Problem requirements:
Below is a listing with pictures. Repeat exactly the lines starting at the one holding "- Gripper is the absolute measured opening" and going on through the one holding "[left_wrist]", and leave every picture out.

———

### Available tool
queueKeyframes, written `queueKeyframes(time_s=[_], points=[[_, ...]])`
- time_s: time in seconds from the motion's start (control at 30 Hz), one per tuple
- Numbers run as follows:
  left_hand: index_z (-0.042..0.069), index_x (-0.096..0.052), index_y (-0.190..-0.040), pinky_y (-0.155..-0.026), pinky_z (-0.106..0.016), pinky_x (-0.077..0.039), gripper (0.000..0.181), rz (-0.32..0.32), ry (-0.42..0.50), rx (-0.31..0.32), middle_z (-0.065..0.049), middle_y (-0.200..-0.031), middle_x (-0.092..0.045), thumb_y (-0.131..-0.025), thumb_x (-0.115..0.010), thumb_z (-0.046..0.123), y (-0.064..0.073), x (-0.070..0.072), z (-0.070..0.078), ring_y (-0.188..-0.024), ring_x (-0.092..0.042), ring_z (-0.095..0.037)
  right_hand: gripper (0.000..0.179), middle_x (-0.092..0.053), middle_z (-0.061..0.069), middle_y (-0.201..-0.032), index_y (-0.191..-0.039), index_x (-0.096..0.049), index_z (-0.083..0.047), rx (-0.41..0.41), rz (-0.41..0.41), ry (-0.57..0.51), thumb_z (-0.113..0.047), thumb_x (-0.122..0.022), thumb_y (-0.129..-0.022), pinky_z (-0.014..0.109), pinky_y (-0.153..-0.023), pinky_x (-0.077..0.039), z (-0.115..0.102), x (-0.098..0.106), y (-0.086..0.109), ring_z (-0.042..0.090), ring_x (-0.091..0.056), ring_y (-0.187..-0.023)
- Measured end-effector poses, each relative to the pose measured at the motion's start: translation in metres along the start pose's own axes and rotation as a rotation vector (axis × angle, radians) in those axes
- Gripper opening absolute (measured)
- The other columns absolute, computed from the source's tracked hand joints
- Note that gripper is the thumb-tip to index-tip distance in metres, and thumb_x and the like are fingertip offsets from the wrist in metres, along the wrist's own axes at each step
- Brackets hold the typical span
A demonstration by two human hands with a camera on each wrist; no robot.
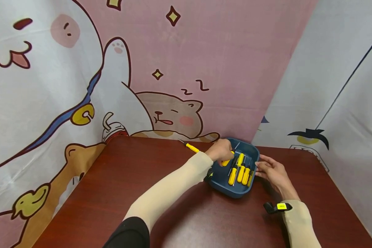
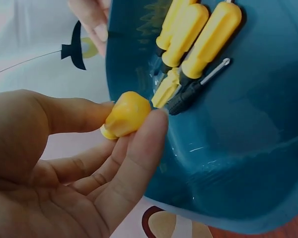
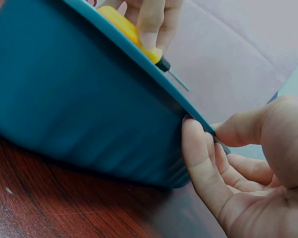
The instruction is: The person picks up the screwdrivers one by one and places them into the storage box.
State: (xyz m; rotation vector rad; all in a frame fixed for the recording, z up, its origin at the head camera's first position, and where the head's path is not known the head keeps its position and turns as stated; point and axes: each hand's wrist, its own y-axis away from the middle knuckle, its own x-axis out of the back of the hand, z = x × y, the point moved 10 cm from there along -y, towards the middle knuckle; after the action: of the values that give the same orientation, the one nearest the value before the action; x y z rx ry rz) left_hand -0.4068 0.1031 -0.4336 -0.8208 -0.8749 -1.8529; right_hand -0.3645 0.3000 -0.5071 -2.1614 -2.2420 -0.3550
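A blue plastic basin point(image 1: 226, 187) stands toward the back right of the table, with several yellow-handled screwdrivers point(image 1: 242, 174) inside. Over its left part my left hand point(image 1: 220, 150) pinches the yellow handle of a screwdriver point(image 2: 128, 114) between thumb and fingers. In the right wrist view this screwdriver's black collar and thin metal shaft show above the rim. My right hand point(image 1: 274, 172) grips the basin's right rim, thumb on top and fingers curled beneath point(image 3: 203, 163). A small black-handled screwdriver point(image 2: 188, 96) lies in the basin beside the yellow handles.
Another yellow screwdriver point(image 1: 192, 147) lies on the dark red wooden table point(image 1: 136, 172) near its back edge, left of the basin. A cartoon-printed cloth point(image 1: 229, 69) hangs right behind the table.
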Motion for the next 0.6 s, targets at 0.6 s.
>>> queueKeyframes(time_s=[0.6], points=[[0.009, -0.064, -0.116, -0.053, -0.027, -0.059, 0.024, -0.146, -0.150, 0.218, -0.008, -0.082, -0.065, -0.098, -0.068, 0.026, -0.027, -0.024, -0.013, -0.055, -0.069, -0.019, 0.069, -0.068, -0.005, -0.109, -0.162, -0.025, -0.004, -0.009, 0.007, 0.003, -0.023, -0.059, -0.105, 0.024, -0.080, -0.062, 0.002, 0.001, 0.000, 0.005, -0.065, -0.088]])
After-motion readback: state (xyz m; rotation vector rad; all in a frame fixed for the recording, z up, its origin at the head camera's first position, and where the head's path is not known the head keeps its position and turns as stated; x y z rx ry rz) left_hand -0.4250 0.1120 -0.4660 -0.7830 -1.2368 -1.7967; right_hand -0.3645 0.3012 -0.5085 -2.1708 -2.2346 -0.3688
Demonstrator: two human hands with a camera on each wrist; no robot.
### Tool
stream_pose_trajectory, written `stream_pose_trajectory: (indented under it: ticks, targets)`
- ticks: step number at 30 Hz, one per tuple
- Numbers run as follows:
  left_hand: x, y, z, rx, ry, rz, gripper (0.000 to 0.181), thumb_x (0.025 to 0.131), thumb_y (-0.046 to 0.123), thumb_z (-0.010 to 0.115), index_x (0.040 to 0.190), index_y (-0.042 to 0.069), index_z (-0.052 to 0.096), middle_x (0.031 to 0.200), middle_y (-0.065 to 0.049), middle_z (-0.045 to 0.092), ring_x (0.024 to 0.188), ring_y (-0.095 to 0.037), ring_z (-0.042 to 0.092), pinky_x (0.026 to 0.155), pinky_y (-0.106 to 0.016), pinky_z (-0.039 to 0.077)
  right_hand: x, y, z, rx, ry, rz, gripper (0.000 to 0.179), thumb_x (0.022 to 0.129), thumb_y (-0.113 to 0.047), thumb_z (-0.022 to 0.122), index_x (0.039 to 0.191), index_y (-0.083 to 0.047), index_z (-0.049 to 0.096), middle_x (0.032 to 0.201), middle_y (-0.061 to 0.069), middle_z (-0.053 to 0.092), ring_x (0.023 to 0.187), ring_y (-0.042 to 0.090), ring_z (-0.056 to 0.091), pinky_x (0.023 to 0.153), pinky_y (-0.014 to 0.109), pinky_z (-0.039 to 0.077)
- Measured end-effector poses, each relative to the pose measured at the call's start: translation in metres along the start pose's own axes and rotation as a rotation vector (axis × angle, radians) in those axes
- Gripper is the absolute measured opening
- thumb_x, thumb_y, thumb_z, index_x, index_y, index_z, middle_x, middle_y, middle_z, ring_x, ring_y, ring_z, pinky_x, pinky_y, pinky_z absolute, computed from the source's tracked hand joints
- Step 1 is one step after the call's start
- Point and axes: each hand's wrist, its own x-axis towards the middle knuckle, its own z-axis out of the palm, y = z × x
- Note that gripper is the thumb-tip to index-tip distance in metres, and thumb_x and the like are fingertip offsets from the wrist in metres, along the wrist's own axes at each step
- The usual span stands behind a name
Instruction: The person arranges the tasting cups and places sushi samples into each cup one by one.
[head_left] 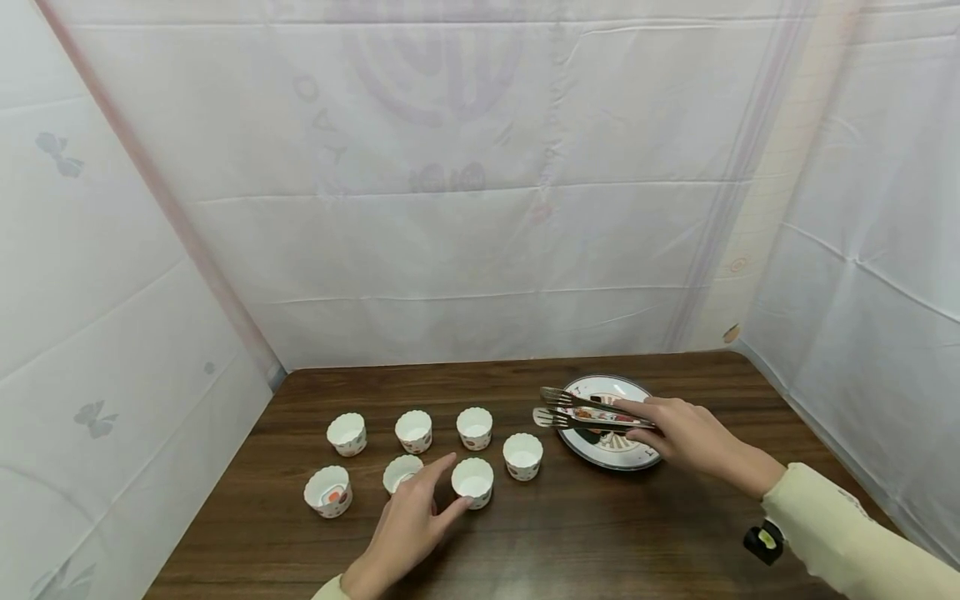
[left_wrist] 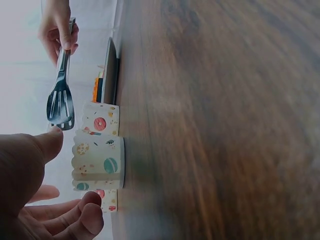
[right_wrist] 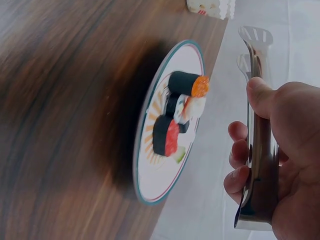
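Observation:
My right hand (head_left: 686, 437) grips a pair of metal serving tongs (right_wrist: 260, 150), its thumb along one arm and fingers round the other. The tongs' slotted ends are spread apart and point left. Beneath them is a round plate (head_left: 618, 459) with a dark rim, bearing several sushi pieces, among them a roll with orange topping (right_wrist: 187, 84) and one with red topping (right_wrist: 164, 135). My left hand (head_left: 408, 525) reaches toward a white scalloped paper cup (head_left: 472, 483), thumb and fingers spread apart. Its thumb tip overlaps the cup's edge in the head view. The cup's side carries printed pictures (left_wrist: 102, 157).
More white paper cups stand in two rows, including a back-left cup (head_left: 347, 435) and a right-hand cup (head_left: 522, 458). Something orange shows inside the front-left cup (head_left: 328, 479). The dark wooden table (head_left: 570, 542) meets pale hanging sheets (head_left: 450, 250) at its back and sides.

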Motion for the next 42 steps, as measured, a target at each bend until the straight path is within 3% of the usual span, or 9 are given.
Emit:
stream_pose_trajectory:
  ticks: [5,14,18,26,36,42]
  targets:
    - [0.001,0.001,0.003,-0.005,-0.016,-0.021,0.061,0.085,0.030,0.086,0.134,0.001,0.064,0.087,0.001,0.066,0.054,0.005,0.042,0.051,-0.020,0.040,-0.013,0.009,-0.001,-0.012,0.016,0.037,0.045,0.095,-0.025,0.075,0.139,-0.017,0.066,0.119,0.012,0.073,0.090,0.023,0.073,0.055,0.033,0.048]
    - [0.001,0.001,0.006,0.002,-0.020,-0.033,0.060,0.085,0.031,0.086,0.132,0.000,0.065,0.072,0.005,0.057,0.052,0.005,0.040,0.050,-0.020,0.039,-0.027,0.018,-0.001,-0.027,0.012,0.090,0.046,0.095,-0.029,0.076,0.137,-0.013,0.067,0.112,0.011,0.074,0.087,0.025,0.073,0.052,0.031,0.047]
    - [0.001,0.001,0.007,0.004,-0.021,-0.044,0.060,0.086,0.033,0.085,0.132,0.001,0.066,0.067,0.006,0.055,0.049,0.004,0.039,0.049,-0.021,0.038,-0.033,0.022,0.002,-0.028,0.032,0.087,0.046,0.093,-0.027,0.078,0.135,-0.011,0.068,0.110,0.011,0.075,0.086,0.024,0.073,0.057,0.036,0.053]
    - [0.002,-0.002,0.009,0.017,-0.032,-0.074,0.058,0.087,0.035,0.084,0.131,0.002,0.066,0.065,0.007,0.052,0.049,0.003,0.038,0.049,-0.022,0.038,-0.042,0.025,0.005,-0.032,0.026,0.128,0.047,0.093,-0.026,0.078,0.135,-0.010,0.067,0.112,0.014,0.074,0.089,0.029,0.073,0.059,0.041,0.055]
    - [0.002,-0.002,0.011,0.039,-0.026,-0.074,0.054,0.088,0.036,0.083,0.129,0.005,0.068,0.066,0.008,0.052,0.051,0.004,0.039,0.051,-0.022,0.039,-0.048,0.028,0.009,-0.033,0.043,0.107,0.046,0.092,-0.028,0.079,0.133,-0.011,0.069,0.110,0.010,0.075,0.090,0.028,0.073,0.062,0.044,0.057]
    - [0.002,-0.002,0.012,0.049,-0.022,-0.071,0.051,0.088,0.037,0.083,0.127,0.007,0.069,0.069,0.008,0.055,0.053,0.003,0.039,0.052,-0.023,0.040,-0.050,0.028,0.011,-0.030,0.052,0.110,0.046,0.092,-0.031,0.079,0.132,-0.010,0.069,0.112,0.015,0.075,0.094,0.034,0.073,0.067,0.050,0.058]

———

Result of this exercise:
- Gripper is the absolute measured opening
- thumb_x, thumb_y, thumb_z, index_x, index_y, index_z, middle_x, middle_y, middle_z, ring_x, ring_y, ring_z, pinky_x, pinky_y, pinky_z absolute, computed from the source's tracked hand joints
- Step 1 is one step after the call's start
- Point and axes: each hand's wrist, its own x-axis towards the middle knuckle, its own z-axis out of the palm, y = z × x
- Note that gripper is the thumb-tip to index-tip distance in metres, and thumb_x and the like are fingertip offsets from the wrist in metres, along the wrist's own axes at each step
- The usual span stands behind a name
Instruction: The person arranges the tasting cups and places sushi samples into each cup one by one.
[head_left] 
[left_wrist] 

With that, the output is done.